Storing carbon dioxide deep underground is one of the few tools we have to slow climate change while we transition away from fossil fuels. But before engineers can safely inject CO2 into rocks a kilometer or more below our feet, they must be sure those rocks – and, crucially, the sealing layers above them – can keep the gas locked away for centuries. This study presents a new way to predict how well different rocks can trap CO2 using a fast, non-destructive magnetic scan instead of slow, toxic mercury tests.

Figure 1
Figure 1.

How rocks hold and trap underground fluids

Deep underground, rocks are not solid blocks; they are shot through with tiny pores and throats that can hold water, oil, gas, or injected CO2. Whether CO2 stays put or escapes upward depends on how easily it can squeeze through those narrow passages. This behavior is described by “capillary pressure” curves, which relate how much of a rock is filled with a non-wetting fluid (like CO2 or mercury) at a given pressure. Traditionally, laboratories measure these curves by forcing mercury into small rock samples at very high pressures, then converting the results to conditions expected for CO2 and salty water. These mercury tests are destructive, costly, hazardous, and are usually run on only a few samples along a well, leaving large gaps in our picture of the subsurface.
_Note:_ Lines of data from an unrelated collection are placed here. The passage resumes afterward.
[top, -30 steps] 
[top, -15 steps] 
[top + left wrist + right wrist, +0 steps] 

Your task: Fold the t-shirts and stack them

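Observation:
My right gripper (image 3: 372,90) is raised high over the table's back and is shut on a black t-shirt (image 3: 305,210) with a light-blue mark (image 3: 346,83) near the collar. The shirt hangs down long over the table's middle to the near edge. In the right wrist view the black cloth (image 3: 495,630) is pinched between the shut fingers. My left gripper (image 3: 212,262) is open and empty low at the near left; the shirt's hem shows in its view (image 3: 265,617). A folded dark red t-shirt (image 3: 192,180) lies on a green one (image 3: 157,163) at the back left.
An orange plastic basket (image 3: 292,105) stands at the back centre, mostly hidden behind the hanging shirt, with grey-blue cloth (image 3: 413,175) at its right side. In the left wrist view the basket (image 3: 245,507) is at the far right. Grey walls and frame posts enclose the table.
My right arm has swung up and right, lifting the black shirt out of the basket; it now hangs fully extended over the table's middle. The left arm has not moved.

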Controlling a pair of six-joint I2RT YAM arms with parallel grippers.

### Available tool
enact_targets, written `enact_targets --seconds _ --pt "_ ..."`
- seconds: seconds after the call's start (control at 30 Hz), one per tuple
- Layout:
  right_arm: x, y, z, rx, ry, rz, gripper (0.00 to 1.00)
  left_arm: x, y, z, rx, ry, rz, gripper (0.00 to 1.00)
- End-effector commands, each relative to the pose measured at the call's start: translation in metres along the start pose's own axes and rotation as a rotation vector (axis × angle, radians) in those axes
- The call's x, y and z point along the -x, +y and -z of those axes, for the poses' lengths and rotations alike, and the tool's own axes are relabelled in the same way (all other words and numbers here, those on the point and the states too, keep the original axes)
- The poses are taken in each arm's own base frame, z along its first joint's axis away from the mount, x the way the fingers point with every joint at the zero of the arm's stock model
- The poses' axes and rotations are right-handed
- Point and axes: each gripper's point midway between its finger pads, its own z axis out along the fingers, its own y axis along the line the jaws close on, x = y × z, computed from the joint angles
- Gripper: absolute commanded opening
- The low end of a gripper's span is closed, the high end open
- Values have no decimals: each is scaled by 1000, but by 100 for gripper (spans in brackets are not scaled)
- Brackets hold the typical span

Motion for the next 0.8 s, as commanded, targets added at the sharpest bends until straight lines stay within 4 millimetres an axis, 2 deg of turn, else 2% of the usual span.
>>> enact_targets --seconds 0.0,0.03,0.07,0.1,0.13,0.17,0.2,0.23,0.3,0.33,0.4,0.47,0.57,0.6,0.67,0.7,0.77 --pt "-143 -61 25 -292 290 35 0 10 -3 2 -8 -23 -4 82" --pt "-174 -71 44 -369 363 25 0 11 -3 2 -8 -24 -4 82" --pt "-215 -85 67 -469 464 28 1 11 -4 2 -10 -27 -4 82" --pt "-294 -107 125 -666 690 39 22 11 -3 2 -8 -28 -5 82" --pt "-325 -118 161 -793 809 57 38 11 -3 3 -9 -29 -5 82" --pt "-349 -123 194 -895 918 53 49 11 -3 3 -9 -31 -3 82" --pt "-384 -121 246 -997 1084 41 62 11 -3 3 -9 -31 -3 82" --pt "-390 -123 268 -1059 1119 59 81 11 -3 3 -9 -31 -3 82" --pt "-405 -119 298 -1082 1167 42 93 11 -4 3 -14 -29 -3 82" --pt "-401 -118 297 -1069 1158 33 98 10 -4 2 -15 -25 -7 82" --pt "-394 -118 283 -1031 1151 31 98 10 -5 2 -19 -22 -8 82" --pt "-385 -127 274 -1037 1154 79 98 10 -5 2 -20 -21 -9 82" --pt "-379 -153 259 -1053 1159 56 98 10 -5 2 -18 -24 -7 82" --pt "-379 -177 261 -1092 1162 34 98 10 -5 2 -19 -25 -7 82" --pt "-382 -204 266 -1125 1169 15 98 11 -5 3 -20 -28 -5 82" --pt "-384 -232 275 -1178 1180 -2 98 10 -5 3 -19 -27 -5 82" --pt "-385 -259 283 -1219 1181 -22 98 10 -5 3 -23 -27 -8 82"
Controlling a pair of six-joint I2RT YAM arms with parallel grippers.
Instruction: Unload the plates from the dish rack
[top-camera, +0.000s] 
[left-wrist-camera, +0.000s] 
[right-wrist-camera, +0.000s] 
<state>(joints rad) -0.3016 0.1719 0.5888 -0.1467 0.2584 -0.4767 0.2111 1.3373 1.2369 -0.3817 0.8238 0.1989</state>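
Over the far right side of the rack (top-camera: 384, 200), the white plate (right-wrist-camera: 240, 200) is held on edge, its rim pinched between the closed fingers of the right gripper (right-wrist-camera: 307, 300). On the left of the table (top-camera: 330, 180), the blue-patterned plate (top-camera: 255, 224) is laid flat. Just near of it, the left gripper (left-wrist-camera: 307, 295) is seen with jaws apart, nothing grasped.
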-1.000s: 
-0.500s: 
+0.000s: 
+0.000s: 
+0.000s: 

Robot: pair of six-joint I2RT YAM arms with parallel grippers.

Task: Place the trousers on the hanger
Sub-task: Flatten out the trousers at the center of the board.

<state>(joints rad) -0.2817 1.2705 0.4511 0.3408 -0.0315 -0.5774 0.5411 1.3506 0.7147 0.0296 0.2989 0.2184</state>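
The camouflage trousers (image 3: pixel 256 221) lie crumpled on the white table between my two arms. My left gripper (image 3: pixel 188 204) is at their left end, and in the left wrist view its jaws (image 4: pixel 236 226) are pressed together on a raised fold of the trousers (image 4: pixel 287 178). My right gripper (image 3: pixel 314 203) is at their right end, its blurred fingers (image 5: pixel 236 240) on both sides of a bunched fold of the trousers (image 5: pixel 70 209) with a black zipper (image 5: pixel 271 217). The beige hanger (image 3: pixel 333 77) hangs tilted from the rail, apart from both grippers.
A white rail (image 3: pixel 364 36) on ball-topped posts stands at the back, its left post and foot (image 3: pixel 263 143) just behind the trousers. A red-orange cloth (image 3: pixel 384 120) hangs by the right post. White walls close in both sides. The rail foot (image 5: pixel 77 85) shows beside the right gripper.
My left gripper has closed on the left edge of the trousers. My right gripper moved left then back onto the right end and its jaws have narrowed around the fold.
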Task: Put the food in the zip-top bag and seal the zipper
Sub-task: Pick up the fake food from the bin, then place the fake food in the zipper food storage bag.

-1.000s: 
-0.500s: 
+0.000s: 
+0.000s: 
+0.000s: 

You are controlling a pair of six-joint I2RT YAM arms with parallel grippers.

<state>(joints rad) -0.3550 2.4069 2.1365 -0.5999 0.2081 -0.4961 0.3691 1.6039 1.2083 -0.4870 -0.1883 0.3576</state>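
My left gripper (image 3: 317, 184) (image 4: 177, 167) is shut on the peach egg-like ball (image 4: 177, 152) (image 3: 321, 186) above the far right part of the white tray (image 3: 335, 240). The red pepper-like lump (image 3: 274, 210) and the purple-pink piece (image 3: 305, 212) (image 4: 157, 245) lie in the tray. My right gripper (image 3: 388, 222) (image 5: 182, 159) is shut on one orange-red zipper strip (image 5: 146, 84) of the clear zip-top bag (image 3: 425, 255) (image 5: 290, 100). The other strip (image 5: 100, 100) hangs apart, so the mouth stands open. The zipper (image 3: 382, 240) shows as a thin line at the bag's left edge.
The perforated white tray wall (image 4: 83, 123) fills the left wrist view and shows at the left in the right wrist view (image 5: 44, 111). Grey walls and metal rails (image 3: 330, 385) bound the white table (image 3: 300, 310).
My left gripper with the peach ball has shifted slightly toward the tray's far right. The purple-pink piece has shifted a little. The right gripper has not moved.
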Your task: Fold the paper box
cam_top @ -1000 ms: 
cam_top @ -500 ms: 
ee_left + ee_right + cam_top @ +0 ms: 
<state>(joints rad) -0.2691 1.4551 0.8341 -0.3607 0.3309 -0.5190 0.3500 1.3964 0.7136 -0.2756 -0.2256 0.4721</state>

A safer way to listen to the rock’s pores

Low-field nuclear magnetic resonance (NMR) offers a different approach. Instead of injecting mercury, scientists saturate a rock with brine and use a magnetic pulse sequence to measure how quickly hydrogen nuclei in the fluid relax, described by a parameter called T2. The distribution of T2 values is sensitive to the size and surface properties of the pores: large pores give long T2 times, tiny pores give short ones. In principle, this relaxation “fingerprint” should be related to the same pore-throat geometry that controls capillary pressure. Previous methods tried to convert T2 spectra directly into capillary curves using simple formulas that assume uniform rock properties. Those assumptions often fail in real formations, especially in complex carbonates and tight mudstones, and they usually require rock-type-specific calibration.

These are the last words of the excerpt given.